Отмечая возрастающую в новой общественной ситуации роль интеллигенции, Достоевский много раз говорил в „Дневнике писателя“ за 1873 г. о том, что ее представители обязаны помочь народу „найти себя“, обязаны „поддержать его“. Это должны сделать
„все наши передовые умы, — пишет Достоевский в главе „Мечты и грезы“, —
наши литераторы, наши социалисты, наше духовенствои все, все изнемогающие ежемесячно и печатно под тяжестию своего долга народу" (курсив наш. —
Г.Г.).Достоевский не приемлет пути, предлагаемого долгушинцами для устранения беспорядка, считает их идею „второстепенной“, но высокие нравственные стимулы их бескомпромиссного служения своему делу для него очевидны. В период подготовки к печати первой части романа, в конце ноября 1874 г., писатель соотносит искания долгушинцев с „живой жизнью“, с искомым и недоступным для Версилова гармоническим идеалом: „Васин про своих <…> они движутся живой силой. Они нужны для беспрерывного доказательства, что живая жизнь (сила) вне центра. Пусть они и слабы, и ничтожны, но они для непрестанности примера нужны (необходимы). Не перестают и не иссякают. Не смущайтесь их ничтожеством: потом, когда до настоящего дела дойдет, явятся и ум, и знание“ (XVI, 233). Этическая сущность „правды“ долгушинцев в истоках своих объективно совпадала — в ряде своих положений — с сущностью христианского учения, хотя долгушинцы и были противниками христианства. Идея искренней и глубокой любви к человечеству, „религия равенства“ как истоки и цель их стремлений проходят через все прокламации долгушинцев. Содержание прокламаций, излагавшееся в газетных материалах процесса, давало об этом достаточно отчетливое представление.

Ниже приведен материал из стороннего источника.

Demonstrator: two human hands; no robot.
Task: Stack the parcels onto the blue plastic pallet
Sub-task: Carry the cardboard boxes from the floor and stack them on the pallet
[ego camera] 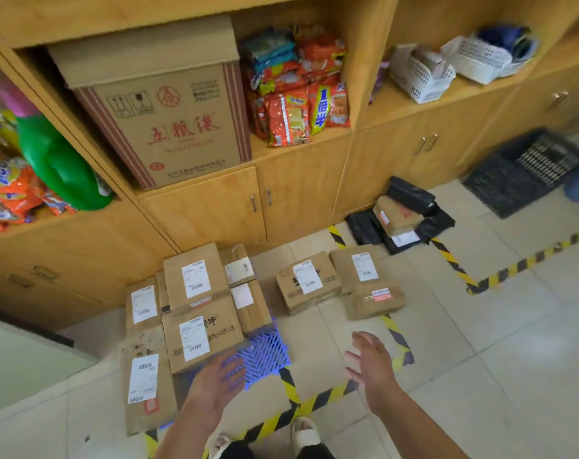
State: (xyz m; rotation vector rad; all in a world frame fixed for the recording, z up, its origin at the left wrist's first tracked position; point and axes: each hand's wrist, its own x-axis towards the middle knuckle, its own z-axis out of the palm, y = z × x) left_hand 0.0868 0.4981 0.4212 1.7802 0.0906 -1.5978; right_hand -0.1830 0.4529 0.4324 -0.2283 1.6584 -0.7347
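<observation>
Slippers [304, 431] sit at the bottom of my view, just behind the striped floor tape [314, 402]. Both hands reach forward with spread fingers and hold nothing. The left hand [215, 382] hovers over the bare corner of the blue plastic pallet [265, 354], close to the front box [202, 339]; I cannot tell whether it touches. The right hand [372, 366] is out over the tiles.

Most of the pallet is already covered by a cluster of cartons of uneven height. Three loose parcels [306, 281] lie on the floor just beyond it, and black bags [410, 193] with another carton sit further off by the cabinet.

My worry is space: with only that corner free, I judge the rest must go on top. Uneven tops could let a carton rock or slide off. The bags look soft and slick, so they would make a poor base and may slip in an open-handed grab.
</observation>
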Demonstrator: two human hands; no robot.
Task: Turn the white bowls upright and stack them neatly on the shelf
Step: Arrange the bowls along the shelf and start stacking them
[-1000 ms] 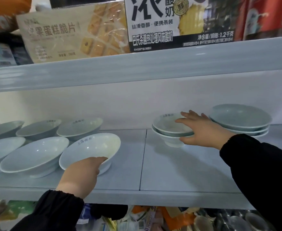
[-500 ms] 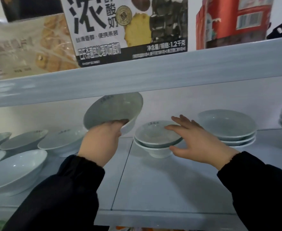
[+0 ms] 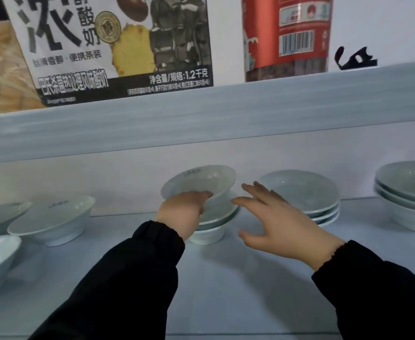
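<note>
My left hand (image 3: 180, 213) grips the near rim of a white bowl (image 3: 201, 181), which is upright and tilted toward me, resting on top of a small stack of white bowls (image 3: 210, 233) in the middle of the shelf (image 3: 226, 290). Just right of that stack my right hand (image 3: 280, 222) hovers with its fingers spread, holding nothing. Single upright bowls (image 3: 54, 217) stand on the shelf's left side.
A stack of shallow white bowls (image 3: 307, 195) sits behind my right hand, and another stack (image 3: 409, 195) stands at the far right. The upper shelf board (image 3: 201, 119) hangs low overhead, carrying a printed carton (image 3: 118, 45) and a red jar (image 3: 287, 35).
My left hand has carried the bowl from the left side of the shelf over to the middle stack and set it on top. My right hand has drawn back off the stack.
</note>
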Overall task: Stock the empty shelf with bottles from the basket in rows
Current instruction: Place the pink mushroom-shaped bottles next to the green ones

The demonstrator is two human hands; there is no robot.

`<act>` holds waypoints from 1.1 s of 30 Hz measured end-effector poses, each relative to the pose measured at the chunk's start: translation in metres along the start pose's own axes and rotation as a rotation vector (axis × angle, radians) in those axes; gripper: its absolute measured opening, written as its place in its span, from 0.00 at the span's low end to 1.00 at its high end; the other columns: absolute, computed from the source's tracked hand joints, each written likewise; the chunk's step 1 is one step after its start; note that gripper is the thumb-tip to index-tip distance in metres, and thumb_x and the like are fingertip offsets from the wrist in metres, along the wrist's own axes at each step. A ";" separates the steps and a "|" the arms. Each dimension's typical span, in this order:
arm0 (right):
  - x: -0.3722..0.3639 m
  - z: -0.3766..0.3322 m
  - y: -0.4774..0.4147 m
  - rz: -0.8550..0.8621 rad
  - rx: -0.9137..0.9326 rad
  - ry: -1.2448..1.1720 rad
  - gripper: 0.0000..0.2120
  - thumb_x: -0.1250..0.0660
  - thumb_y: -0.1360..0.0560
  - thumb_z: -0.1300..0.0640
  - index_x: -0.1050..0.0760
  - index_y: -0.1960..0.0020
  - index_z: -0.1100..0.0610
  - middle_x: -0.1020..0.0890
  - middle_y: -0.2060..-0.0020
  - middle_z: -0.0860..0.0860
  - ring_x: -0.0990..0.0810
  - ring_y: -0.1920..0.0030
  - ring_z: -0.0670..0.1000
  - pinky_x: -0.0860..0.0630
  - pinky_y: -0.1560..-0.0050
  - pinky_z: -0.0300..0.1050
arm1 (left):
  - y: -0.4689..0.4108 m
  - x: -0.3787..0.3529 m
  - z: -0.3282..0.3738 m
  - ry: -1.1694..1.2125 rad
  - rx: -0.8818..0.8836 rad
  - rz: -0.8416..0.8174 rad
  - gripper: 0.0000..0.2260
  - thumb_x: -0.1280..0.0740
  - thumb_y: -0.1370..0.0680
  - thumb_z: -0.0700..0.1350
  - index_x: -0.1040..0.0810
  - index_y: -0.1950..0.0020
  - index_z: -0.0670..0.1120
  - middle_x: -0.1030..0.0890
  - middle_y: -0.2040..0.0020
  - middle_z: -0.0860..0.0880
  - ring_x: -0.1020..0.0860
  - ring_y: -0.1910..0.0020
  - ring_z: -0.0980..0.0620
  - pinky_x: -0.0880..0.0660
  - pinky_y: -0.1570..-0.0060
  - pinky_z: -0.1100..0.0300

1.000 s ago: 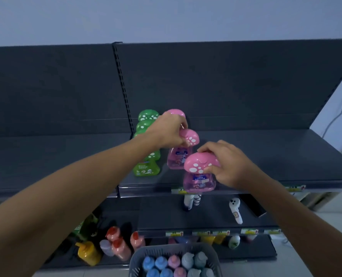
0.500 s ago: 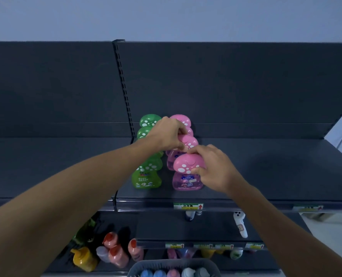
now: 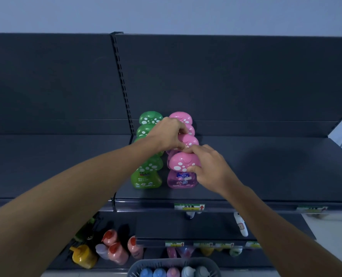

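Pink bottles stand in a row on the shelf, a little right of the upright, with a green row between them and that post. My right hand pinches the spotted cap of the front bottle, thumb low on the cap's edge and fingers curled over its top. My left hand has its fingers curled down onto the cap of the next bottle behind it. The two hands nearly touch. I judge this to be the squaring-up of the pink row. The basket, below and right of the upright's foot, holds more bottles, so much stocking remains. These caps look wide over narrower necks, so I expect them to tip easily. A sideways tug on release could rock the front bottle off line or knock it towards the shelf's lip. A push from my left hand could lean the rear bottles into each other, or into the green row, and topple several at once.
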State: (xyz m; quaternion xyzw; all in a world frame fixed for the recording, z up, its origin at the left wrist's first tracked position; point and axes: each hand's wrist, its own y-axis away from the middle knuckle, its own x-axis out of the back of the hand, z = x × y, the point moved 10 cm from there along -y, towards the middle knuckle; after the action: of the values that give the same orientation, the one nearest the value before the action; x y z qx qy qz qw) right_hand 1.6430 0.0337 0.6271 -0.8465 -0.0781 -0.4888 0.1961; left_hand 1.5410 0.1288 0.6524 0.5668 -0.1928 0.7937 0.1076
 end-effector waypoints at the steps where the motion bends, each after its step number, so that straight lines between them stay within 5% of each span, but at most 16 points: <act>1: -0.001 0.000 -0.001 -0.001 0.004 0.004 0.20 0.26 0.26 0.56 0.25 0.35 0.50 0.26 0.47 0.45 0.25 0.45 0.49 0.29 0.45 0.43 | 0.000 0.000 0.001 -0.004 -0.013 0.001 0.20 0.19 0.34 0.52 0.15 0.44 0.49 0.16 0.53 0.51 0.19 0.55 0.51 0.21 0.53 0.54; 16: -0.005 -0.003 -0.002 -0.013 0.079 0.090 0.21 0.28 0.24 0.54 0.28 0.32 0.52 0.23 0.39 0.47 0.27 0.40 0.49 0.27 0.40 0.45 | 0.007 -0.002 0.005 -0.037 -0.075 -0.037 0.23 0.21 0.29 0.54 0.17 0.37 0.47 0.15 0.45 0.50 0.20 0.47 0.50 0.23 0.45 0.56; 33: -0.001 -0.004 0.001 -0.060 0.035 0.116 0.28 0.29 0.24 0.51 0.34 0.27 0.50 0.28 0.35 0.46 0.30 0.36 0.49 0.26 0.38 0.51 | 0.028 0.005 0.002 0.006 -0.004 -0.086 0.23 0.26 0.27 0.38 0.22 0.32 0.43 0.18 0.38 0.45 0.21 0.38 0.46 0.23 0.38 0.51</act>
State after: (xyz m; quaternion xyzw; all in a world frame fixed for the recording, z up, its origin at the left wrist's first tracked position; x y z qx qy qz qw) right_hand 1.6400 0.0312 0.6274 -0.8106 -0.1003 -0.5410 0.2003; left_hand 1.5302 0.1027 0.6524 0.5718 -0.1694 0.7898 0.1434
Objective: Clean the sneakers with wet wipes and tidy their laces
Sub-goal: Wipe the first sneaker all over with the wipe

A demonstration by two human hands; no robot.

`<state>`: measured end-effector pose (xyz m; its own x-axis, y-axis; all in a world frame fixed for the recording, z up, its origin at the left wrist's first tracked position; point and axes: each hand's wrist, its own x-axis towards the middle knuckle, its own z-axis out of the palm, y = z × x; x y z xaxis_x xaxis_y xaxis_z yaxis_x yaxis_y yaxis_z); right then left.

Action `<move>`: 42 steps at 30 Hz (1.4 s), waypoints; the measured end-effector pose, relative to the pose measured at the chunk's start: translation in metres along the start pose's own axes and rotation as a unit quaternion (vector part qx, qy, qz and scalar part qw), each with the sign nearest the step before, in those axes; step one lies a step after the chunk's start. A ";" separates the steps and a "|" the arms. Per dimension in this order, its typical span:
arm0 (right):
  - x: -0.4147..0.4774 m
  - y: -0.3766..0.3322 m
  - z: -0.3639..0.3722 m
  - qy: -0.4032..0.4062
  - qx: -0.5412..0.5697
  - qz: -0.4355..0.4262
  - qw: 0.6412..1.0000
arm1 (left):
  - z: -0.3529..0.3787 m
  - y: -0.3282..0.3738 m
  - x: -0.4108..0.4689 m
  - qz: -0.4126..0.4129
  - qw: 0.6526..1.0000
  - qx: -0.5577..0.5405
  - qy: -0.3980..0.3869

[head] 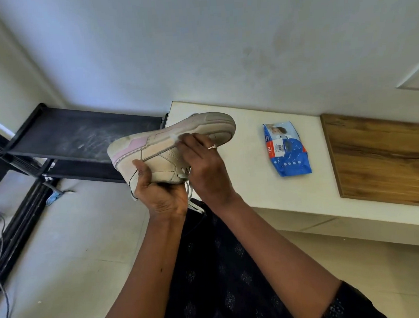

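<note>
Left hand (159, 190) is gripping the sneaker (167, 147) by its collar, holding it upside down in the air, sole uppermost. Right hand (204, 164) is pinching a wet wipe (175, 137) closed against the sneaker's side. Laces (193, 200) are dangling loose below. Wipes pack (286, 149) is lying on the white surface (250, 180), well apart.

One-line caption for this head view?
Left hand holds a white-and-pink sneaker upturned while right hand rubs its side with a white wipe.
</note>
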<state>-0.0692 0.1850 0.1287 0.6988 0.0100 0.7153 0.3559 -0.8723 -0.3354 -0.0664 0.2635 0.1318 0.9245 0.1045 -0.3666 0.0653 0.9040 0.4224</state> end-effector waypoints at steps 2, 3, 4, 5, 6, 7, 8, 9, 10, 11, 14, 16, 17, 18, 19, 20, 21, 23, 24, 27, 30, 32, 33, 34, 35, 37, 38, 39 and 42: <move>0.000 0.004 -0.001 -0.004 -0.015 -0.029 0.999 | -0.001 -0.001 0.003 -0.002 1.000 -0.005 -0.008; 0.001 0.010 -0.002 0.001 -0.024 -0.025 0.999 | -0.001 -0.001 0.004 0.000 1.000 -0.007 -0.011; 0.002 0.018 -0.003 0.008 -0.034 -0.011 0.999 | -0.001 -0.001 0.004 0.003 1.000 -0.010 -0.017; 0.003 0.026 -0.005 0.017 -0.043 0.013 0.999 | 0.000 -0.001 0.004 0.007 1.000 -0.010 -0.018; 0.006 0.034 -0.006 0.029 -0.048 0.044 0.997 | -0.001 -0.001 0.005 0.008 1.000 -0.011 -0.017; 0.008 0.041 -0.008 0.041 -0.050 0.079 0.995 | -0.002 -0.001 0.008 0.006 1.000 -0.011 -0.017; 0.011 0.046 -0.009 0.052 -0.051 0.113 0.991 | -0.003 -0.002 0.010 0.003 1.000 -0.011 -0.015; 0.014 0.049 -0.010 0.062 -0.053 0.142 0.987 | -0.003 -0.003 0.011 -0.002 1.000 -0.009 -0.010; 0.016 0.051 -0.009 0.069 -0.057 0.163 0.982 | -0.002 -0.004 0.012 -0.006 1.000 -0.003 -0.002; 0.016 0.052 -0.007 0.072 -0.060 0.177 0.980 | 0.000 -0.005 0.012 -0.011 1.000 0.002 0.002; 0.012 0.045 0.006 0.061 -0.036 0.152 0.986 | 0.008 -0.008 0.016 -0.021 1.000 0.006 0.004; 0.007 0.034 0.016 0.033 -0.009 0.101 0.994 | 0.013 -0.008 0.022 -0.038 0.999 -0.006 0.006; 0.003 0.030 0.020 0.018 -0.004 0.076 0.997 | 0.015 -0.009 0.026 -0.048 0.999 -0.016 0.005; 0.000 0.028 0.024 0.008 -0.001 0.054 0.998 | 0.015 -0.009 0.031 -0.056 0.998 -0.027 0.004; -0.002 0.028 0.025 0.002 0.000 0.040 0.999 | 0.015 -0.009 0.034 -0.064 0.997 -0.035 0.001; -0.001 0.033 0.026 -0.001 -0.003 0.033 0.999 | 0.014 -0.010 0.038 -0.068 0.997 -0.039 -0.004; 0.000 0.041 0.026 0.000 -0.011 0.033 0.999 | 0.014 -0.011 0.041 -0.072 0.997 -0.040 -0.007; 0.005 0.061 0.027 0.015 -0.033 0.061 0.997 | 0.015 -0.013 0.048 -0.080 0.996 -0.033 -0.002; 0.009 0.072 0.026 0.027 -0.045 0.086 0.995 | 0.015 -0.014 0.051 -0.085 0.996 -0.034 0.003; 0.018 0.089 0.031 0.065 -0.074 0.157 0.983 | 0.019 -0.018 0.062 -0.089 0.995 -0.035 0.010; 0.021 0.086 0.046 0.057 -0.043 0.119 0.990 | 0.023 -0.022 0.075 -0.096 0.995 -0.040 0.008; 0.019 0.083 0.060 0.024 -0.016 0.076 0.997 | 0.025 -0.026 0.088 -0.101 0.993 -0.055 0.011; 0.018 0.085 0.065 0.011 -0.005 0.065 0.998 | 0.026 -0.029 0.096 -0.102 0.993 -0.064 0.013; 0.018 0.088 0.068 0.006 0.004 0.056 0.998 | 0.027 -0.031 0.102 -0.104 0.992 -0.069 0.018; 0.021 0.094 0.071 0.007 0.007 0.047 0.999 | 0.028 -0.033 0.109 -0.108 0.991 -0.071 0.023; 0.030 0.108 0.076 0.012 -0.006 0.036 0.999 | 0.032 -0.036 0.120 -0.120 0.990 -0.066 0.043; 0.035 0.117 0.077 0.014 -0.018 0.036 0.999 | 0.035 -0.038 0.124 -0.123 0.989 -0.064 0.054; 0.039 0.125 0.078 0.019 -0.033 0.043 0.998 | 0.037 -0.040 0.126 -0.125 0.988 -0.062 0.064; 0.054 0.144 0.083 0.041 -0.067 0.101 0.992 | 0.050 -0.042 0.133 -0.122 0.986 -0.068 0.092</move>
<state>0.0715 0.1003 0.0685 0.6932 -0.2069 0.6904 0.1235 -0.9096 -0.3966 0.0724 0.2188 0.1063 0.8031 -0.0608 -0.5928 0.2150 0.9573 0.1930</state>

[229]В газетных отчетах Достоевский мог почерпнуть и другие факты для размышлений над волновавшей его темой о соотношении социализма и атеизма. У подсудимых И. Папина и Д. Гамова при обыске были обнаружены Евангелия. Экземпляр Папина был испещрен пометами. Значительная часть отмеченных текстов была использована в прокламациях „Русскому народу“ и „Как должно жить по закону природы и правды“.
[230]В газетном отчете были приведены номера глав и текстов Евангелия от Матфея, вошедших в прокламацию. Часть их цитировалась. Указывалось также более 50 текстов, отмеченных Папиным, но в прокламации не вошедших.
[231]Выделенные евангельские сюжеты связаны преимущественно с темами „искушения дьявола“ (гл. 4), „бесплодной смоковницы“ (гл. 3) и „нагорной проповеди“, трактующей о неизбежности страданий в борьбе за правду и необходимости перенесения их (гл. 5). Именно эти темы оказываются в центре внимания Достоевского в первой половине августа 1874 г., когда в подготовительных материалах появляются неоднократные свидетельства его знакомства (хотя еще и не детального) с процессом долгушинцев. „Искушение дьявола“ и обоснование „второстепенности“ идеи социализма — суть диалогов Версилова с Подростком.
В этот период проблема „отцов и детей“ оформляется в качестве центральной. Знаменательна и следующая запись Достоевского: „ОН, например, атеист, а вдруг толкует Подростку нагорную проповедь, но не решает ничем“ (XVI, 43). В записях более поздних тема „искушения дьявола“ возникает в диалоге Версилова с дергачевцем Васиным (XVI, 104), а мотивы „нагорной проповеди“ ощутимы в словах Версилова о том, что „настоящий нигилист не может, не должен, не смеет ни с чем из существующего примириться. На сделки он не смеет идти ни под каким видом да и знать должен, что никакая сделка решительно невозможна“ (XVI, 285).